Here are some definitions. Which do use?
natural right
any right that exists by virtue of natural law.
http://dictionary.reference.com/browse/natural+right
Natural and legal rights are two types of rights theoretically distinct according to philosophers and political scientists. Natural rights are rights not contingent upon the laws, customs, or beliefs of any particular culture or government, and therefore universal and inalienable. In contrast, legal rights are those bestowed on to a person by the law of a particular political and legal system, and therefore relative to specific cultures and governments.
http://en.wikipedia.org/wiki/Natural_and_legal_rights
1. General: Fundamental human rights based on universal natural law, as opposed to those based on man-made positive law. Although there is no unanimity as to which right is natural and which is not, the widely held view is that nature endows every human (without any distinction of time or space, and without any regard to age, gender, nationality, or race) with certain inalienable rights (such as the right to 'life, liberty, and pursuit of happiness') which cannot be abrogated or interfered with by any government. And that, whether or not these rights are enshrined in a national legal code, no government is lawful if it fails to upholds them. See also human rights.

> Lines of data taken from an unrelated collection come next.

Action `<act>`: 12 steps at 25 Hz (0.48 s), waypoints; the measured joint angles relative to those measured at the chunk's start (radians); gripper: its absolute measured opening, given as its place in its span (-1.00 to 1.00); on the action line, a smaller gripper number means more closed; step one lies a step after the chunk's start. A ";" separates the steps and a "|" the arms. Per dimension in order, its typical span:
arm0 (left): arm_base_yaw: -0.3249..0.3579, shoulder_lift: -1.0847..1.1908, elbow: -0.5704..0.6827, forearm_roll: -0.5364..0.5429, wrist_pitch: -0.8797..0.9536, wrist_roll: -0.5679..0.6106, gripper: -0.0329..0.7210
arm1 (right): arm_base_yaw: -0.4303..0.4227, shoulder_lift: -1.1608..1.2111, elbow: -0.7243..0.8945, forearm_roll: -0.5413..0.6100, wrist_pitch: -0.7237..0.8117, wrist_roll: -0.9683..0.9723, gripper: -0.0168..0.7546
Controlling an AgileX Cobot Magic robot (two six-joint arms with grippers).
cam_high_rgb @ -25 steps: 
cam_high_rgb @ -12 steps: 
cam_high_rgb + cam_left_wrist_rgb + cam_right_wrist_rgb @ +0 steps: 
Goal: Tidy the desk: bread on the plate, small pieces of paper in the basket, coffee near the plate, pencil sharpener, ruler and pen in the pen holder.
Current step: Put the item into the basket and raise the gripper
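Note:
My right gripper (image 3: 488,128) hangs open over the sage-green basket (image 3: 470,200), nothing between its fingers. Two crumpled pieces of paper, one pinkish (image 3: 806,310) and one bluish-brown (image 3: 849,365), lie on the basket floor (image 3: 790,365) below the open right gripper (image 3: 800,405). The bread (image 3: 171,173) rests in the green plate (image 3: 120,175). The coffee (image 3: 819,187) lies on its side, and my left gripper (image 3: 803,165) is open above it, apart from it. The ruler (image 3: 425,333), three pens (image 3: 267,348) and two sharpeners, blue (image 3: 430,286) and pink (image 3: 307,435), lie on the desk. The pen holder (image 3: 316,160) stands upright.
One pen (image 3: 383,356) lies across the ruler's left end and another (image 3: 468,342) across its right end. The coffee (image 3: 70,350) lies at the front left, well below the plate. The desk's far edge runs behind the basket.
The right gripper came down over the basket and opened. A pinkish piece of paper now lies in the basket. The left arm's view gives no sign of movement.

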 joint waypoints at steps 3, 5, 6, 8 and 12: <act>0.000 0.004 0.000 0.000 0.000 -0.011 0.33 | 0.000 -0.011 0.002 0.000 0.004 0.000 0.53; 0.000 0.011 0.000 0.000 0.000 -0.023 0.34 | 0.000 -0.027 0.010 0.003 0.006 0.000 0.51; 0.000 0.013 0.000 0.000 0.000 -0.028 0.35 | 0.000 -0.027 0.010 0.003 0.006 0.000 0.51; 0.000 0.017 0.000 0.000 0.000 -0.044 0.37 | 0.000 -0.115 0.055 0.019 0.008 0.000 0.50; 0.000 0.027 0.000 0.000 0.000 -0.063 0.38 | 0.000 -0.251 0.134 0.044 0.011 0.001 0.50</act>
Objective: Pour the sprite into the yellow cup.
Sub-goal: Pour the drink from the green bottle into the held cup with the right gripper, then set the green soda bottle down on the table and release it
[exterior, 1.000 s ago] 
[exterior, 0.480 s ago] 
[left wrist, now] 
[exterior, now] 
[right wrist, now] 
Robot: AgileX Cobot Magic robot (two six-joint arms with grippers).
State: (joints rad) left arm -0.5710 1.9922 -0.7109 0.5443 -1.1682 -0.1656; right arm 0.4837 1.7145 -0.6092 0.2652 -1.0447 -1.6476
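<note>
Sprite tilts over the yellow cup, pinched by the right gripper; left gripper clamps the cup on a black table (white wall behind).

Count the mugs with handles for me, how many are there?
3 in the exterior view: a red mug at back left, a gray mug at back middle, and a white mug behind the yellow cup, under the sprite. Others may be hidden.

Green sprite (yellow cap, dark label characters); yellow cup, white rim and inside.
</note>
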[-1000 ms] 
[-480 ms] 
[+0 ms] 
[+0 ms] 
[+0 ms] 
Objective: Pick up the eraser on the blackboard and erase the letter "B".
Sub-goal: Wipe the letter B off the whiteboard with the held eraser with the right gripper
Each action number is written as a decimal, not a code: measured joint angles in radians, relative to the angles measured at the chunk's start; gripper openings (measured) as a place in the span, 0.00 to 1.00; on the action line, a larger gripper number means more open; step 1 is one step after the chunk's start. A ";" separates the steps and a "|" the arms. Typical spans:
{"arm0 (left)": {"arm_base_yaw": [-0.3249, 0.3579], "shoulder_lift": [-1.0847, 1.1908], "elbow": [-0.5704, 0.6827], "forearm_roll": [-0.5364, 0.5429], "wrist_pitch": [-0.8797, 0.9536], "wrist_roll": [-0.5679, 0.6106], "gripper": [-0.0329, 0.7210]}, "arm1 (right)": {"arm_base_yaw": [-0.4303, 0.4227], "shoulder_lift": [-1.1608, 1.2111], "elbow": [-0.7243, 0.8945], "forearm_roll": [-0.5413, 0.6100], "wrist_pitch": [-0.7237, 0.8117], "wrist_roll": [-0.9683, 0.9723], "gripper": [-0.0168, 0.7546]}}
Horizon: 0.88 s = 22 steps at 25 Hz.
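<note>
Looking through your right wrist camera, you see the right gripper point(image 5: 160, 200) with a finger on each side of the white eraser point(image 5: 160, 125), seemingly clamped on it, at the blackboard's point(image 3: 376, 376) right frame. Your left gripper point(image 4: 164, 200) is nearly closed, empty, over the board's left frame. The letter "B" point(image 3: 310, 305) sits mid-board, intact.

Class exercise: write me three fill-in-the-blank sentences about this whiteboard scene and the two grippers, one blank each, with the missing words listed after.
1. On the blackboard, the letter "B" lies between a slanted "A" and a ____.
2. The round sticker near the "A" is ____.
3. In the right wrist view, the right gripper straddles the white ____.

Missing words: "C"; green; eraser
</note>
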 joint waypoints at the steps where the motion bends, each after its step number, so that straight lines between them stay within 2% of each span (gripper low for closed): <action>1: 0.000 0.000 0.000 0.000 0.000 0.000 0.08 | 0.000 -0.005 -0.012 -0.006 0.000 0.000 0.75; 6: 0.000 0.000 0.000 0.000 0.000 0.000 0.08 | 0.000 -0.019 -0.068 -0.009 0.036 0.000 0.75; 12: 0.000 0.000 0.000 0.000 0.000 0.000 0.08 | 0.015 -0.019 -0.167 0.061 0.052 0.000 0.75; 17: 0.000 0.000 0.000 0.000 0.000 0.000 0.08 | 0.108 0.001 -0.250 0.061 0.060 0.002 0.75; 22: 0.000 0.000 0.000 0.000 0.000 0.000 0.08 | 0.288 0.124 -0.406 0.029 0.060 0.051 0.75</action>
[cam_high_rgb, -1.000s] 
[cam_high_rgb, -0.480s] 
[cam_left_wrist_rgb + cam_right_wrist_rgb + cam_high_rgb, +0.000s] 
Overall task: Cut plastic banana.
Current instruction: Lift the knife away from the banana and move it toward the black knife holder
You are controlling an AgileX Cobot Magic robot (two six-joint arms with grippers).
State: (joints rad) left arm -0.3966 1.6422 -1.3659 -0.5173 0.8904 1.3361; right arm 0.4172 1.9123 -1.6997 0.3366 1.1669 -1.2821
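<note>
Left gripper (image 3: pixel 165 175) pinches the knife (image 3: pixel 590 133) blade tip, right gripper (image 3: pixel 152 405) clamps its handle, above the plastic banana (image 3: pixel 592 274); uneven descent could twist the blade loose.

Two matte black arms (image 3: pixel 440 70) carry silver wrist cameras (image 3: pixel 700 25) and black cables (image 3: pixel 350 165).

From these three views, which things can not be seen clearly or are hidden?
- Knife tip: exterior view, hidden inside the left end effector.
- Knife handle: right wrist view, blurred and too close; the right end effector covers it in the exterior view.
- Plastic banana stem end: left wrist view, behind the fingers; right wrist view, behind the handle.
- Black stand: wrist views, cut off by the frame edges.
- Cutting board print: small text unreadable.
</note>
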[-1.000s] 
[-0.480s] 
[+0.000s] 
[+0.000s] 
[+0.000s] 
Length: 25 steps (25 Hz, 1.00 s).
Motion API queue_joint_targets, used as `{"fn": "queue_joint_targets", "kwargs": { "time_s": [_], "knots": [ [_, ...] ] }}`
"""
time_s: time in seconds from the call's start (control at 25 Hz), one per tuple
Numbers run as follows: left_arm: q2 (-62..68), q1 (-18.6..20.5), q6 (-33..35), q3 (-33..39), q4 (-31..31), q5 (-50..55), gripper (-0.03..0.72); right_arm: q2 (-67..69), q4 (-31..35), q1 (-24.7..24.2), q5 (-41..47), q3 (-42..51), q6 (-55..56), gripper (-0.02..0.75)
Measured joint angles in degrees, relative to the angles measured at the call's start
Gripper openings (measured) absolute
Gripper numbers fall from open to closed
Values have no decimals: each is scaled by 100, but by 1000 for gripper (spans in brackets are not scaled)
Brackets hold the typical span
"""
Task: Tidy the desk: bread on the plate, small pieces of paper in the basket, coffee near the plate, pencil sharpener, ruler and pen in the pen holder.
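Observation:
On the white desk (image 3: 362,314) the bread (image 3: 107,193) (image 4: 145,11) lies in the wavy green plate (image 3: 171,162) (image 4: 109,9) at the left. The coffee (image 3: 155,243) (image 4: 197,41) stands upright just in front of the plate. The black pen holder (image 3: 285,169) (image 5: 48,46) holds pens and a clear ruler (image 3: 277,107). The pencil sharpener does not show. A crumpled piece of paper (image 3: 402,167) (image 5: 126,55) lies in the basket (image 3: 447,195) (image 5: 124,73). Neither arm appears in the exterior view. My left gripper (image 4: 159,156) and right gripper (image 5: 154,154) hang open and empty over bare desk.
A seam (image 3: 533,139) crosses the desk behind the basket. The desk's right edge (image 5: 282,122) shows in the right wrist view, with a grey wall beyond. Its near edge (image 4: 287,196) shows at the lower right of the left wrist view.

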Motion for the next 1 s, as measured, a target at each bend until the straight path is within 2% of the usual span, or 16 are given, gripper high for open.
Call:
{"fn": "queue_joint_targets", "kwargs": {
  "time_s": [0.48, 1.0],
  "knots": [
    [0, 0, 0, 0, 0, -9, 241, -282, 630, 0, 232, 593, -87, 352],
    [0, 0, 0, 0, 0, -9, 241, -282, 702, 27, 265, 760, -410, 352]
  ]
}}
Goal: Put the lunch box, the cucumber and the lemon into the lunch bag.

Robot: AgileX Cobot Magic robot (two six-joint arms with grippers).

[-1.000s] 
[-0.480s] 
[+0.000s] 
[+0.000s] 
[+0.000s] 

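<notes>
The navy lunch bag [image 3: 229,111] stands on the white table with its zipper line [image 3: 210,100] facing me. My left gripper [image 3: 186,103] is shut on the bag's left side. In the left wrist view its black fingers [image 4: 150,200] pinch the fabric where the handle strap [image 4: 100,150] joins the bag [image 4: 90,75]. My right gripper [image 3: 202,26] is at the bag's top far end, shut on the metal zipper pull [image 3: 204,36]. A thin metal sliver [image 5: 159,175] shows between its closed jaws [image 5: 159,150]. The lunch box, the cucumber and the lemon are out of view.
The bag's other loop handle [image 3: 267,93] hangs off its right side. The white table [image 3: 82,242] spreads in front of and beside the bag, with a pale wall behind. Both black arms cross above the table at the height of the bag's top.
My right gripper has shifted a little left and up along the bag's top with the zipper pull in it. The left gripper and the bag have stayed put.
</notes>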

http://www.businessdictionary.com/definition/natural-rights.html
rights which persons possess by nature: that is, without the intervention of agreement, or in the absence of political and legal institutions. Natural rights are therefore attributable to individuals without distinction of time or place. A contrast may be drawn with positive rights: that is, those rights conferred or guaranteed by a particular legal system. Natural rights have been derided as nonsensical (by Bentham) on the ground that it is impossible to speak of rights without enforceable duties, and enforceability exists only when a potentially coercive legal system exists. Furthermore, there has been no unanimity even amongst those who recognize natural rights as to their content. Natural rights have been seen as gifts of God, as correlative to duties imposed on man by God, and as concomitants of human nature or reason. We might distinguish: (1) natural rights; (2) moral rights; and (3) legal rights. The third are those recognized by positive law. The first are those asserted to be universal and thus guides to the proper content of any legal system. The second are those which, it is claimed, should be recognized by particular legal systems or which, while not universal, should be recognized under existing conditions. The classification of rights will depend in part on understandings of their purpose and of their consequences.